Defining the utility and suitability of Immune Diversity Genotyping (IDG) in multiple myeloma: Early steps in immune biomarker development

High-throughput sequencing of B- and T-cell receptors may reveal insights into adaptive immunity in cancer, yet its clinical utility in multiple myeloma (MM) remains unclear. This thesis first develops, then critiques parallel bulk-repertoire sequencing assays for these receptors, then utilizes them in two large trial cohorts from the NCRI Myeloma X trial.

Chapter 2 outlines the development of multiplex PCR assays for IGH and TCRβ, exploring the role of starting material, primer choice and mechanisms designed for error correction. Through the creation of a bioinformatics pipeline, comparable repertoires were able to be generated. Incoporating FastQC, PRESTO, MiXCR and Immunarch, the pipeline was able to demonstrate that sequencing depth profoundly skews diversity metrics and that extensive bioinformatic processing was unable to reproducibly correct artefacts in library preparation and sequencing.

Chapter 3 interrogates 425 peripheral-blood samples from the Myeloma X trial, with samples from multiple timepoints available for each patient.

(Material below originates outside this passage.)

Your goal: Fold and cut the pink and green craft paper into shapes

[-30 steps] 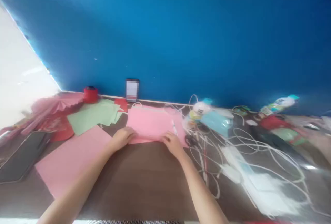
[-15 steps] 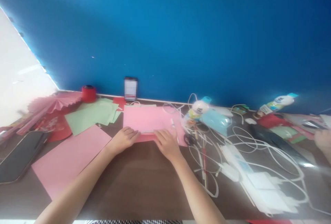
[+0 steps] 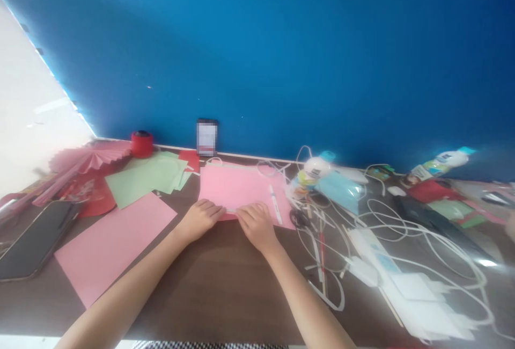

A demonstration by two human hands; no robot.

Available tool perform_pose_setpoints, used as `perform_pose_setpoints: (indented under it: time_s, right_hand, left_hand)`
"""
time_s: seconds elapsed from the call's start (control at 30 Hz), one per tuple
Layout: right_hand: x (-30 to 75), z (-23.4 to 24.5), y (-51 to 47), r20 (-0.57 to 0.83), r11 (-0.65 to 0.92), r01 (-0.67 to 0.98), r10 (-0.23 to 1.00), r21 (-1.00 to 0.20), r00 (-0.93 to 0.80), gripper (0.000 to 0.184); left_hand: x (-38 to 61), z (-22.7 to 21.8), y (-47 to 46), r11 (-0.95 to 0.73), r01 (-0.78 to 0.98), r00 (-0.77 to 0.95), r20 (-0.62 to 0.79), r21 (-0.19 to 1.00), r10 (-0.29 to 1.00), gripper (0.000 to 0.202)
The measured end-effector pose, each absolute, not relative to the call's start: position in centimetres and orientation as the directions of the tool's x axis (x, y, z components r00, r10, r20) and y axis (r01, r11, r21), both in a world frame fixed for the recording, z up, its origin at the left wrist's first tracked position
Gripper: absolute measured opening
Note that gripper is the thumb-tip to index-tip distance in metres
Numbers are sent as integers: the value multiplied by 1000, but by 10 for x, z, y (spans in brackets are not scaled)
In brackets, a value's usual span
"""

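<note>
A pink sheet of paper [image 3: 237, 185] lies in front of me on the dark table, with more sheets under it. At its near edge, which looks folded over in a narrow strip, my left hand [image 3: 202, 219] is closed on the left part. My right hand [image 3: 256, 224] grips the same edge a little to the right, fingers bent and close to the left fingertips. The thumbs are mostly hidden. Just right of my right hand, a white pen [image 3: 275, 204] rests on the pink paper.
To the left lie another pink sheet [image 3: 116, 244], green sheets [image 3: 148, 177], a pink paper fan [image 3: 90, 157] and a dark phone [image 3: 36, 239]. A lit phone [image 3: 207, 138] leans on the blue wall. Glue bottles [image 3: 316, 169], tangled cables and a power strip [image 3: 402, 284] occupy the right.
My hands have moved slightly closer together along the paper's near edge. The pen shows more clearly now. Another person's hand at the far right has mostly left view.
</note>
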State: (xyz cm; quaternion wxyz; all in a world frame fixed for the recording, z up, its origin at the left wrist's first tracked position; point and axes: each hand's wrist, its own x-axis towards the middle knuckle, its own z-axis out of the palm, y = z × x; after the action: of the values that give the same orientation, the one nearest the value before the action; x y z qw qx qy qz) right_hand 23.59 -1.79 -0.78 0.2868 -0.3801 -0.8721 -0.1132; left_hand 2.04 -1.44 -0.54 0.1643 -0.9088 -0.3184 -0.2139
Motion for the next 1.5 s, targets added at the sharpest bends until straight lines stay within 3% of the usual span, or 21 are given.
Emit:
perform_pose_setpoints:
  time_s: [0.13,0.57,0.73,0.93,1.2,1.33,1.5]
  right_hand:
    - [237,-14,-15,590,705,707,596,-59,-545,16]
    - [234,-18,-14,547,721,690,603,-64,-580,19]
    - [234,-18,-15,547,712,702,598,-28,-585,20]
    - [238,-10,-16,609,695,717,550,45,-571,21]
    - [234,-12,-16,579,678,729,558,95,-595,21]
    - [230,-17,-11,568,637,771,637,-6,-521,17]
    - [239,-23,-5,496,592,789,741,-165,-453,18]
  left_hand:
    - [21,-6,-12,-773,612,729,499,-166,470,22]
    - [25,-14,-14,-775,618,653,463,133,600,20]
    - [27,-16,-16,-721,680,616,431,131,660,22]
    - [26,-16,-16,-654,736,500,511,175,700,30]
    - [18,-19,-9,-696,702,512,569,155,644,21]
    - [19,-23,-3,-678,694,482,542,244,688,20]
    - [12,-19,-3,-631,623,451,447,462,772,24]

However, the age of the samples, their quality and the advent of the pandemic severely impacted the sequencing results. Only 105 libraries from 52 patients meet quality thresholds, and primer bias, variable sequencing depth and absent cell counts obscured any independent link between T-cell diversity and outcome.

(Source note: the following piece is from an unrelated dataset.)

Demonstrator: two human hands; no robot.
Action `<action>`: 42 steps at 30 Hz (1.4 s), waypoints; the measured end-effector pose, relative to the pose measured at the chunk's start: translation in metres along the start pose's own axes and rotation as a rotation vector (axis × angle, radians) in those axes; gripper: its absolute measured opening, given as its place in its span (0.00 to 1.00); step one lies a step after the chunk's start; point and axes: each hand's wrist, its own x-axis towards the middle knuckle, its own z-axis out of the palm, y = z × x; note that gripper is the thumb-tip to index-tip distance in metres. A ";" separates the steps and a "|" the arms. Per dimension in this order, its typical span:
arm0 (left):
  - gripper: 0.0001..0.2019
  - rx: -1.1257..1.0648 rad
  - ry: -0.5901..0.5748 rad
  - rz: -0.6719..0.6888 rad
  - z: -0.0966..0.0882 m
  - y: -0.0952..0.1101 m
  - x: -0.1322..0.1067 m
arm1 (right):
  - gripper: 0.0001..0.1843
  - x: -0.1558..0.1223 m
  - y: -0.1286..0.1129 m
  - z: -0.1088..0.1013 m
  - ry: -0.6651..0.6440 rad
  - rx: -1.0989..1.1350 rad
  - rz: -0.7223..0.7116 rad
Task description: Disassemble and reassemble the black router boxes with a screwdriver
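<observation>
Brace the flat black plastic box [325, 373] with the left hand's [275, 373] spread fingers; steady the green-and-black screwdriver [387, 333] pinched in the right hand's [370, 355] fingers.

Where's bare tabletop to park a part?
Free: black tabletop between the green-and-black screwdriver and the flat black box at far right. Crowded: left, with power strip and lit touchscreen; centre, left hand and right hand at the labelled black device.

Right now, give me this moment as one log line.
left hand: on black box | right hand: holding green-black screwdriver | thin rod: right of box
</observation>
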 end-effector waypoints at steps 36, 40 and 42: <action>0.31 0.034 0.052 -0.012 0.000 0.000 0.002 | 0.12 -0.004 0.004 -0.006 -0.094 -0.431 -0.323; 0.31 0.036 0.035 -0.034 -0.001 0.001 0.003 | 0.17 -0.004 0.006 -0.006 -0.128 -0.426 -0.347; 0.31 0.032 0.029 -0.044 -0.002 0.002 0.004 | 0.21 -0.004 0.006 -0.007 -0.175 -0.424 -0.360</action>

Chapter 4 sequences IGH in 94 libraries produced from the same cohort. The technical confines of B-cell sequencing in MM were even more pronounced than in T-cell sequencing and sample quality limited conclusions further. Within the assessable samples, lower B-cell diversity trended towards male sex and age but there was no reproducible association with progression-free or overall survival.

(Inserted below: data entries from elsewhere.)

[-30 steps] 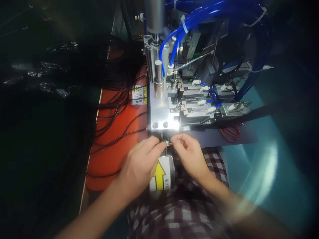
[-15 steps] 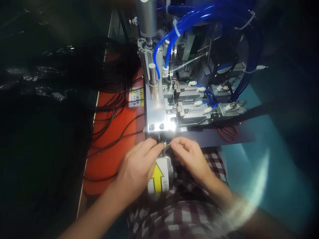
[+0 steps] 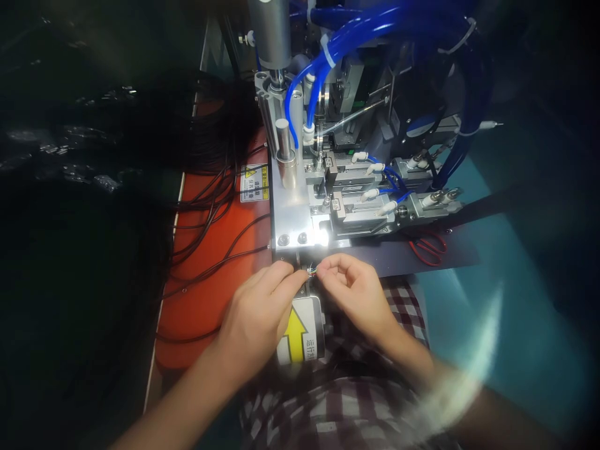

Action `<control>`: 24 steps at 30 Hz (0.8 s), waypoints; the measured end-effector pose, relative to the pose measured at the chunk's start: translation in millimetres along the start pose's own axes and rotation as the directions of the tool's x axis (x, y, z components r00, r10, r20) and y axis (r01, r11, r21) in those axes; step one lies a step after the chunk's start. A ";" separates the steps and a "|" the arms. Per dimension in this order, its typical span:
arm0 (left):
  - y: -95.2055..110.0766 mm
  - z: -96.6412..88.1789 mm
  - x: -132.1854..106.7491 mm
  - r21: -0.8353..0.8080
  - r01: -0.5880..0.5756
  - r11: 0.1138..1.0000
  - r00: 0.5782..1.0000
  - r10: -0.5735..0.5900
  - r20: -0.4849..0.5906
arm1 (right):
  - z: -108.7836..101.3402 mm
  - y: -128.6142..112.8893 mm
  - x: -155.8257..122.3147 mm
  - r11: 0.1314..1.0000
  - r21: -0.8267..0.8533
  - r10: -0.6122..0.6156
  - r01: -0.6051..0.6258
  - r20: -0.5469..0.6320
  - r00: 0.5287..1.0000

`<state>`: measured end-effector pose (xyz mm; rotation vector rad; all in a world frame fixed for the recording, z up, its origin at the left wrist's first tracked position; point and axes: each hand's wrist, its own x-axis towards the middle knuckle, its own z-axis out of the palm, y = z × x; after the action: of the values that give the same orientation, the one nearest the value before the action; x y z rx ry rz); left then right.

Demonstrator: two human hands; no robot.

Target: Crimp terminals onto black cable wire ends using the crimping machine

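Thin coloured wires (image 3: 312,271) show in the small gap between my two hands, just in front of the machine's metal block. My left hand (image 3: 265,300) is closed, thumb and forefinger pinching the wires from the left. From the right, my right hand (image 3: 354,284) pinches the wire ends between thumb and fingertips, its other fingers curled. The cable behind the wires is hidden by my left hand. Right below my hands sits a white cylinder (image 3: 312,328) with a yellow arrow label. The metal block (image 3: 293,215) of the machine rises directly behind my fingertips.
Black cables (image 3: 206,231) run across the orange surface (image 3: 201,306) on the left. Blue air hoses (image 3: 370,34) arch over the machine's pneumatic cylinders (image 3: 360,212). A red-handled tool (image 3: 429,250) lies on the dark plate (image 3: 394,259) at right.
My right hand has shifted slightly left, closer to my left hand, and less of the wires shows between them. My left hand stays nearly in place.
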<state>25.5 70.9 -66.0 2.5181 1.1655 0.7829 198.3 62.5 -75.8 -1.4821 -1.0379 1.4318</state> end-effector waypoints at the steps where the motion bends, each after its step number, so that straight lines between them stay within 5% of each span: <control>1: -0.1 0.1 0.1 -0.001 -0.001 1.000 1.000 0.001 -0.001 | -0.1 -1.4 0.1 0.999 0.024 0.033 -0.033 0.013 0.999; 5: 0.0 0.3 -0.1 -0.002 -0.002 1.000 1.000 0.002 0.001 | -0.7 -5.1 -0.1 0.992 0.076 0.096 -0.100 0.053 0.994; 24: -1.4 0.6 -1.2 -0.006 0.000 1.000 1.000 0.000 0.007 | -5.4 2.8 -0.8 0.999 0.026 0.044 -0.045 0.019 0.999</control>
<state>24.4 70.8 -67.5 2.5136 1.1591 0.7761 203.8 60.7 -78.1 -1.4840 -0.9989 1.4874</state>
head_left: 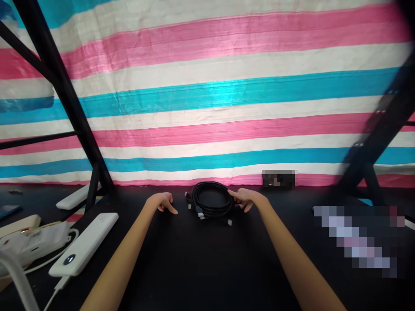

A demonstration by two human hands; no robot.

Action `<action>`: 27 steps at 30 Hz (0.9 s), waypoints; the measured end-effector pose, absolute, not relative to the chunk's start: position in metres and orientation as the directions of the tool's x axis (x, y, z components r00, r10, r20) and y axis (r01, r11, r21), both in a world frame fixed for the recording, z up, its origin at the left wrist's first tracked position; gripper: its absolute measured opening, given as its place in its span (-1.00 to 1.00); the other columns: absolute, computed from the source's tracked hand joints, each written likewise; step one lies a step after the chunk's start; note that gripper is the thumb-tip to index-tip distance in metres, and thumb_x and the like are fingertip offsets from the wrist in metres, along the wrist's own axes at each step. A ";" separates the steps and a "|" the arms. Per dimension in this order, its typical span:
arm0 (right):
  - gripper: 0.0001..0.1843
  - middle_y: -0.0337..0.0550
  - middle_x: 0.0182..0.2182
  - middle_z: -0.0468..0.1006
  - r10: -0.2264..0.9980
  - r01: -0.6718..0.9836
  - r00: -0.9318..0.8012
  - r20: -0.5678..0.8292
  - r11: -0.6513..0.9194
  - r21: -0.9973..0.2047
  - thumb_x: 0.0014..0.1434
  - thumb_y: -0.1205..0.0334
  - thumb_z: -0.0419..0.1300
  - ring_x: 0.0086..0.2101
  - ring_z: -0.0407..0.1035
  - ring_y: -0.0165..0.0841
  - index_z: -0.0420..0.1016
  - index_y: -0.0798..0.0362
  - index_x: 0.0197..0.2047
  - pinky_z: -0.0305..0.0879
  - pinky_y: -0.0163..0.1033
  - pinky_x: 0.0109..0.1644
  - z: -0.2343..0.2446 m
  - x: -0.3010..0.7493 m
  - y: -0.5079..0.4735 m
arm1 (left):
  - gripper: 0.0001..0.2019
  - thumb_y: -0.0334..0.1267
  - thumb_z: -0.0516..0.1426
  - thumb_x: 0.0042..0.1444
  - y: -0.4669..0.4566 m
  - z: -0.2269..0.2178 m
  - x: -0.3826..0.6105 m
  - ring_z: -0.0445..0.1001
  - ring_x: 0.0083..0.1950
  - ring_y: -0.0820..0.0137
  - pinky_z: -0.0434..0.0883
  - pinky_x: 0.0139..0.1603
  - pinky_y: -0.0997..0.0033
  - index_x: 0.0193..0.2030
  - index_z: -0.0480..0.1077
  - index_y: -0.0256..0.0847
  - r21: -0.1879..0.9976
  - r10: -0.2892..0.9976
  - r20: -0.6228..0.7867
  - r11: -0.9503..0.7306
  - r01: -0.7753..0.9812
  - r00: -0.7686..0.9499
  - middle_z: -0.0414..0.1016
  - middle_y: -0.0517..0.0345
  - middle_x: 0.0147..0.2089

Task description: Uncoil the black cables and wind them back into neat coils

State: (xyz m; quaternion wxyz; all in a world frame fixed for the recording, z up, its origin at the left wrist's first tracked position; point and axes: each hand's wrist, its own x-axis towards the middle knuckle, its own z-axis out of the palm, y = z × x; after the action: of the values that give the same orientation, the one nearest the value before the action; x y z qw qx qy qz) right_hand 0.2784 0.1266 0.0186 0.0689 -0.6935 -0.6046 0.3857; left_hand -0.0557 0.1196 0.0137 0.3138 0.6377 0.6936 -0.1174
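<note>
A coil of black cables (212, 212) lies on the black table, with several connector ends sticking out around it. Silver metal plugs show at its lower left, and one more plug (229, 222) points out at the lower right. My right hand (246, 198) is at the coil's right side, its index finger reaching to the cable edge and its other fingers apart. Left of the coil, my left hand (164, 203) hovers empty, with the thumb stretched out and the other fingers partly bent. A gap separates it from the cables.
White power bank (86, 244) with a cable plugged in lies at left, near a white power strip (42, 244) and another white slab (74, 196). Black frame legs (69, 99) stand on both sides. Striped sheeting (227, 90) hangs behind. Pixelated items lie at right.
</note>
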 end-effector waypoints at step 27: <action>-0.43 -0.04 -0.23 0.34 0.848 0.719 -0.221 -0.482 -0.193 -0.668 0.38 -0.13 -0.18 -0.44 0.36 -0.42 0.37 0.19 -0.26 0.51 -0.29 -0.46 0.008 0.283 0.130 | -0.54 0.13 -0.03 0.14 0.060 0.062 0.036 0.27 0.16 0.25 0.11 0.20 0.21 0.02 0.33 -0.13 0.247 0.889 0.124 -0.458 0.854 0.440 0.36 0.05 0.12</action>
State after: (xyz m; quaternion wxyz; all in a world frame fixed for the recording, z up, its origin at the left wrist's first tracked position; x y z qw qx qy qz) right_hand 0.2830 0.1304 0.0080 0.0701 -0.6203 -0.6313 0.4602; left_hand 0.0358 0.0603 0.0616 0.0736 0.8454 0.5155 0.1184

Collectively, the thesis outlines the technical confines within which bulk repertoire profiling can inform MM biology, particularly when using imperfect samples. It highlights prerequisites for future studies and repertoire sequencing techniques, positioning similar methods as complementary tools for monitoring immune competence in plasma-cell disorders, an area of increasing importance in an era of evolving immunotherapies.